Strip out the pictures and output each remaining line of the data word for word.

------------

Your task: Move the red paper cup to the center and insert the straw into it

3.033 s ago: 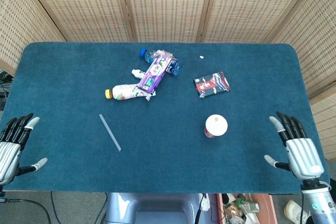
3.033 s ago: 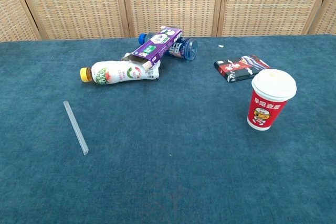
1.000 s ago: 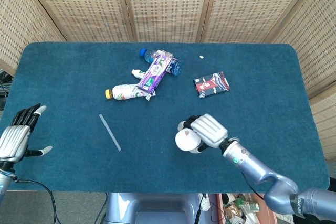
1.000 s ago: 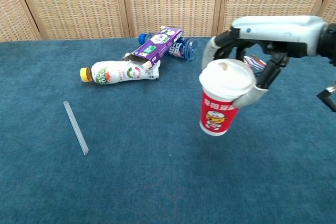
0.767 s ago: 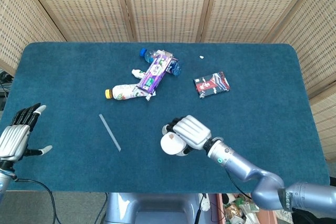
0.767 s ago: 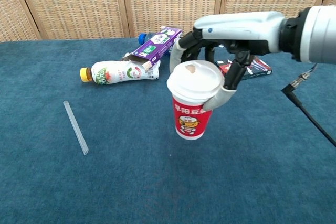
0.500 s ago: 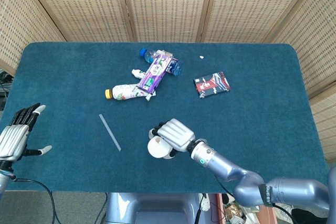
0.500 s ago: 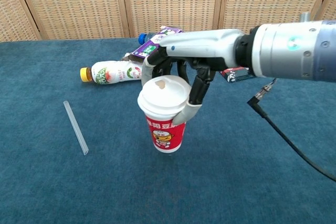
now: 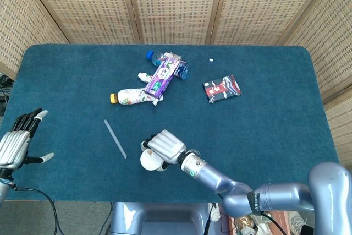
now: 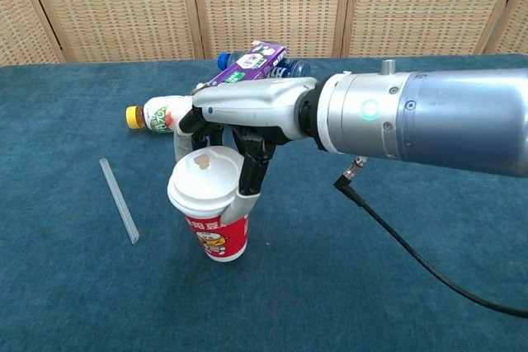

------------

Result:
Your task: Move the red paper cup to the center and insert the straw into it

3.033 s ago: 
3.033 s ago: 
1.000 s ago: 
1.000 s ago: 
0.767 s ago: 
0.767 s ago: 
0.500 s ago: 
0.500 s ago: 
now: 
now: 

The exercise is done, and nothing more is needed.